- [Requirement]:
Only one stretch of the data below is needed. Output the lines from the one with "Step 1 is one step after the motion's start" up to and including the one with "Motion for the", exactly as they stand.

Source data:
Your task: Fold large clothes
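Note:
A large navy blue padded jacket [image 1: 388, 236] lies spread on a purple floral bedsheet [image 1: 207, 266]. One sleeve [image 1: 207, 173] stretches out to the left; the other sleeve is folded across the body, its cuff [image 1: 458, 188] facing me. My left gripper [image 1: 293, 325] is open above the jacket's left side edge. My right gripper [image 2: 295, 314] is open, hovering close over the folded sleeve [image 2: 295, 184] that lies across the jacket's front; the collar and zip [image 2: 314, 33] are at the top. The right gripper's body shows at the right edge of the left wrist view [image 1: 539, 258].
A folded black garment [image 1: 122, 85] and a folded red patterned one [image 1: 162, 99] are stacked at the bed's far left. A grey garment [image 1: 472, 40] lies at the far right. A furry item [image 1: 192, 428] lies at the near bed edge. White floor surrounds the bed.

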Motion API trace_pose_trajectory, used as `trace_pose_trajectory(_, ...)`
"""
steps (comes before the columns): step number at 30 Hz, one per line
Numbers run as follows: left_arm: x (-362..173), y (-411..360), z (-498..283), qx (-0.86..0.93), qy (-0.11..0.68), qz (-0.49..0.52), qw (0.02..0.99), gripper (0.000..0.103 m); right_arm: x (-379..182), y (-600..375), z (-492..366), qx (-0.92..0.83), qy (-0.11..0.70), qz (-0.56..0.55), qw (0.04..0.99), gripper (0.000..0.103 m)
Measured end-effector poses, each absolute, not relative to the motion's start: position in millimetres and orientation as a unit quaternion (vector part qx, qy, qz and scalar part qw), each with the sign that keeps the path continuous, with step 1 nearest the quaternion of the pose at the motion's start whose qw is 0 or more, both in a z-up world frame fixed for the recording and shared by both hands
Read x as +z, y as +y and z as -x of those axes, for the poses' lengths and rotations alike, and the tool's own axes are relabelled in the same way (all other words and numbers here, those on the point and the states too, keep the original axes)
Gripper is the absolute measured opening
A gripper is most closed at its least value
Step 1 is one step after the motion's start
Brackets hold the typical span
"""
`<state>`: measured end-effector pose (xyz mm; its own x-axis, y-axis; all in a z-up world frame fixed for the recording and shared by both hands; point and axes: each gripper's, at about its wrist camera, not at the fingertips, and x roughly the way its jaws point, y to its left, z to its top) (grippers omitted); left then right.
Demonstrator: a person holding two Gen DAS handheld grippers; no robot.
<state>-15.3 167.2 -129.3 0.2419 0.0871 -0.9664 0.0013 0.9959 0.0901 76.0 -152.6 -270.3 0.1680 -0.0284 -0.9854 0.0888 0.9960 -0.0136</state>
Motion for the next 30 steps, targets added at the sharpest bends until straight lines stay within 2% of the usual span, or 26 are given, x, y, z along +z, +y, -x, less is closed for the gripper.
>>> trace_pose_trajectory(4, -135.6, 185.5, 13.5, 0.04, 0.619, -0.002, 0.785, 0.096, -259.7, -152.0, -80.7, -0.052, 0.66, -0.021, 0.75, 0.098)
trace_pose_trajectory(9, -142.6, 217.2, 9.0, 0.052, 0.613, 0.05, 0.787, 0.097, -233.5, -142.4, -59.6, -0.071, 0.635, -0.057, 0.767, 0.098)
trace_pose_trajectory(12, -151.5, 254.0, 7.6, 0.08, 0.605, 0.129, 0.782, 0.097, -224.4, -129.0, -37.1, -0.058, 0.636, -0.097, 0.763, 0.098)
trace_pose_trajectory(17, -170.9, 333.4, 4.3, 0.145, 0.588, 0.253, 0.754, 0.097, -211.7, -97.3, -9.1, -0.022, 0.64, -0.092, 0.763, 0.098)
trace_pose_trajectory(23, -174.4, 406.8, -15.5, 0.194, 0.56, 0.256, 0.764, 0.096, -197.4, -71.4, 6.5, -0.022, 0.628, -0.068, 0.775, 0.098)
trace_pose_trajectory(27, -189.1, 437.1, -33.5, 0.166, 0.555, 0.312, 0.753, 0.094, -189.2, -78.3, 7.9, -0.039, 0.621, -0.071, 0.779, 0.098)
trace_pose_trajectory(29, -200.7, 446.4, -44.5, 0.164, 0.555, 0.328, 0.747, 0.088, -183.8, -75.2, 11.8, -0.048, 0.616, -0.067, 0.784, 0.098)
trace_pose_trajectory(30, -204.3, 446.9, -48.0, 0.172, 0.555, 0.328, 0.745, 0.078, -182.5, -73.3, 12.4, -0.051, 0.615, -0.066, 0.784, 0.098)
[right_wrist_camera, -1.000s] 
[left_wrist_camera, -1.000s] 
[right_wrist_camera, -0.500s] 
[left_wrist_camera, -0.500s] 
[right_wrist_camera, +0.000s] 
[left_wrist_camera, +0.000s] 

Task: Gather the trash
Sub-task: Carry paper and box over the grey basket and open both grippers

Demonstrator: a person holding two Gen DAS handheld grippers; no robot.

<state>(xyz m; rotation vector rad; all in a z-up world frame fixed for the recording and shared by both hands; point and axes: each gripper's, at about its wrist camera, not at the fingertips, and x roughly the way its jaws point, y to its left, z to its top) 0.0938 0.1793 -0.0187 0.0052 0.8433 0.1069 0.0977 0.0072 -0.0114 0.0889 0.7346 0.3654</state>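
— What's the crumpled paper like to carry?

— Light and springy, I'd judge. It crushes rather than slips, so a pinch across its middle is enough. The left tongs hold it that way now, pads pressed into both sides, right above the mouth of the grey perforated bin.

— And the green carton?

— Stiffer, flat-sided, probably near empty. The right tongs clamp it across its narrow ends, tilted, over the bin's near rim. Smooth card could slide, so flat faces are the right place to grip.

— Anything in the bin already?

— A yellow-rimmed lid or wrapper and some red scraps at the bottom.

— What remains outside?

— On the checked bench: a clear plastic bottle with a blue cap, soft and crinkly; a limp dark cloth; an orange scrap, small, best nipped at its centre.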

- [The answer]:
Step 1 is one step after the motion's start
Brackets hold the typical span
"""
`<state>`: measured end-effector pose (xyz mm; its own x-axis, y-axis; all in a z-up world frame fixed for the recording and shared by both hands; point and axes: each gripper's, at about its wrist camera, not at the fingertips, and x roughly the way its jaws point, y to its left, z to its top) (grippers omitted); left then right.
Demonstrator: a person holding two Gen DAS handheld grippers; no robot.
<state>-15.3 167.2 -129.3 0.2419 0.0871 -0.9664 0.0013 0.9959 0.0901 76.0 -152.6 -270.3 0.1680 -0.0284 -0.9854 0.0888 0.9960 -0.0136</state>
Motion for the next 30 steps, targets added at the sharpest bends until straight lines stay within 2% of the usual span, or 26 are given, x, y, z along +z, +y, -x, less is closed for the gripper.

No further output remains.